Directions for this task: Set down the whole listing that follows, precisely as written.

Collected material:
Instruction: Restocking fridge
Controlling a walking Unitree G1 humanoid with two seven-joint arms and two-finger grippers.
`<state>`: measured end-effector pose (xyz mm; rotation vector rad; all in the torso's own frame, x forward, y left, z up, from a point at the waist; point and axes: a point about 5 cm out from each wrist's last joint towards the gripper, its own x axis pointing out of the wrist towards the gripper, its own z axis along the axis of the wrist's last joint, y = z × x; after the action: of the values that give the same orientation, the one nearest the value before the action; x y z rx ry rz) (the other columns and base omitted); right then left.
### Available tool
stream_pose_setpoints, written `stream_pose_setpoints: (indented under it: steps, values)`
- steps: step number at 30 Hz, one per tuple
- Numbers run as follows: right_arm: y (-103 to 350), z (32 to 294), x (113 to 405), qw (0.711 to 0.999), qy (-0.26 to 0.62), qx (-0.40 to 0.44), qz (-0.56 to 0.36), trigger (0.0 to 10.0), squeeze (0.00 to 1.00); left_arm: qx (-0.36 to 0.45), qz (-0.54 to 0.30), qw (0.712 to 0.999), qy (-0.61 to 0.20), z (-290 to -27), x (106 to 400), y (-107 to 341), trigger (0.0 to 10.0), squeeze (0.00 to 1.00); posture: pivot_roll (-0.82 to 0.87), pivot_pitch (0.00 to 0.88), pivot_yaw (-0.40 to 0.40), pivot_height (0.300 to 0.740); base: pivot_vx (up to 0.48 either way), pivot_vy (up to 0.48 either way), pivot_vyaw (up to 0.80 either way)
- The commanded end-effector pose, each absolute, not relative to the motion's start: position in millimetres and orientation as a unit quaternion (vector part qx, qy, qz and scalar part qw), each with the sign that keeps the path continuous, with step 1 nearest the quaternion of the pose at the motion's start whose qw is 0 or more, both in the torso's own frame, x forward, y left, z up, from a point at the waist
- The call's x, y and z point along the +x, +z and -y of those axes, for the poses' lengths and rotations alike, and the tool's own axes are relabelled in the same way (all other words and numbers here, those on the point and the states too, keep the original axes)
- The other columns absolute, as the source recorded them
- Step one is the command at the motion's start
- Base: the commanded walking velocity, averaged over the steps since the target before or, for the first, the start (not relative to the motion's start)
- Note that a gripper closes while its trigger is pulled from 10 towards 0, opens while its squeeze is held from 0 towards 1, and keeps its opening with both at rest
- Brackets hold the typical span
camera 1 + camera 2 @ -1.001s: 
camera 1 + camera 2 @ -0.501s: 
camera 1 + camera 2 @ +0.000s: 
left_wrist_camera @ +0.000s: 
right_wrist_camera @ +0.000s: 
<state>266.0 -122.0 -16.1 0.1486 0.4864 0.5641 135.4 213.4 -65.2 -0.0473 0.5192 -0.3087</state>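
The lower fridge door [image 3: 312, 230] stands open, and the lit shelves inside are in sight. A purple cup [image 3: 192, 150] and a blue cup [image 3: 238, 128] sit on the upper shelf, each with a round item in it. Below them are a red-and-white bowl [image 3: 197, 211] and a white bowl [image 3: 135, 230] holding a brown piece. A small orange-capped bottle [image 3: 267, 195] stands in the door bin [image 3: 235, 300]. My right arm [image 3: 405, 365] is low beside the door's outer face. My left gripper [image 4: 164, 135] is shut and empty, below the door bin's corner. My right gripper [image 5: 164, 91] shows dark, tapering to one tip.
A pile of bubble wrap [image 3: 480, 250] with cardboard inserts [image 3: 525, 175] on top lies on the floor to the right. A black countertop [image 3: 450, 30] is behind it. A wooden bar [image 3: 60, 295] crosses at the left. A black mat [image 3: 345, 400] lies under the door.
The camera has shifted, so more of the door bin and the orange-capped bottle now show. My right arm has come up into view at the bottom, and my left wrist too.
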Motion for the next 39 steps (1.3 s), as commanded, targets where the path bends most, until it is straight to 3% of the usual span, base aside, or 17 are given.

Result of this exercise:
Instruction: Restocking fridge
Controlling a walking Unitree G1 humanoid with two seven-joint arms and two-finger grippers.
`<state>`: measured end-effector pose (xyz mm; rotation vector rad; all in the torso's own frame, x forward, y left, z up, from a point at the waist; point and axes: a point about 5 cm out from each wrist's last joint towards the gripper, its own x axis pointing out of the wrist towards the gripper, its own z axis along the axis of the wrist's last joint, y = z × x; after the action: of the values that give the same orientation, the one nearest the value before the action; x y z rx ry rz) (the other columns and base omitted); right then left.
### Available tool
stream_pose_setpoints, written `stream_pose_setpoints: (indented under it: steps, values)`
- steps: step number at 30 Hz, one per tuple
- Numbers run as follows: right_arm: y (-103 to 350), z (32 to 294), x (113 to 405), qw (0.711 to 0.999), qy (-0.26 to 0.62), qx (-0.40 to 0.44), qz (-0.56 to 0.36), trigger (0.0 to 10.0), squeeze (0.00 to 1.00); left_arm: qx (-0.36 to 0.45), qz (-0.54 to 0.30), qw (0.712 to 0.999), qy (-0.61 to 0.20), z (-290 to -27), x (106 to 400), y (-107 to 341), trigger (0.0 to 10.0), squeeze (0.00 to 1.00); posture: pivot_roll (-0.82 to 0.87), pivot_pitch (0.00 to 0.88), pivot_yaw (-0.40 to 0.40), pivot_height (0.300 to 0.740); base: pivot_vx (up to 0.48 either way), pivot_vy (up to 0.48 either way), pivot_vyaw (up to 0.80 either way)
- The commanded end-effector pose, each absolute, not relative to the motion's start: position in millimetres and orientation as a unit quaternion (vector part qx, qy, qz and scalar part qw), each with the sign that keeps the path continuous, with step 1 nearest the quaternion of the pose at the motion's start whose qw is 0 or more, both in the torso's own frame, x forward, y left, z up, from a point at the waist
- The call's x, y and z point along the +x, +z and -y of those axes, for the poses' lengths and rotations alike, and the tool's own axes are relabelled in the same way (all other words and numbers here, those on the point and the states too, keep the original axes)
- The other columns absolute, as the source recorded them
- Step one is the command at the motion's start
- Base: the commanded walking velocity, averaged over the steps since the target before or, for the first, the start (not relative to the motion's start)
- Note that a gripper closes while its trigger is pulled from 10 towards 0, opens while its squeeze is held from 0 towards 1, and keeps its opening with both at rest
- Brackets hold the typical span
camera 1 + camera 2 @ -1.001s: 
camera 1 + camera 2 @ -0.501s: 
camera 1 + camera 2 @ +0.000s: 
left_wrist_camera @ +0.000s: 
right_wrist_camera @ +0.000s: 
<state>266.0 -122.0 -16.1 0.1486 0.4864 0.5641 135.4 213.4 -65.2 -0.0473 0.5192 -0.3087</state>
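The lower fridge door [image 3: 312, 230] stands open, and the lit shelves inside are in sight. A purple cup [image 3: 192, 150] and a blue cup [image 3: 238, 128] sit on the upper shelf, each with a round item in it. Below them are a red-and-white bowl [image 3: 197, 211] and a white bowl [image 3: 135, 230] holding a brown piece. A small orange-capped bottle [image 3: 267, 195] stands in the door bin [image 3: 235, 300]. My right arm [image 3: 405, 365] is low beside the door's outer face. My left gripper [image 4: 164, 135] is shut and empty, below the door bin's corner. My right gripper [image 5: 164, 91] shows dark, tapering to one tip.
A pile of bubble wrap [image 3: 480, 250] with cardboard inserts [image 3: 525, 175] on top lies on the floor to the right. A black countertop [image 3: 450, 30] is behind it. A wooden bar [image 3: 60, 295] crosses at the left. A black mat [image 3: 345, 400] lies under the door.
The camera has shifted, so more of the door bin and the orange-capped bottle now show. My right arm has come up into view at the bottom, and my left wrist too.
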Motion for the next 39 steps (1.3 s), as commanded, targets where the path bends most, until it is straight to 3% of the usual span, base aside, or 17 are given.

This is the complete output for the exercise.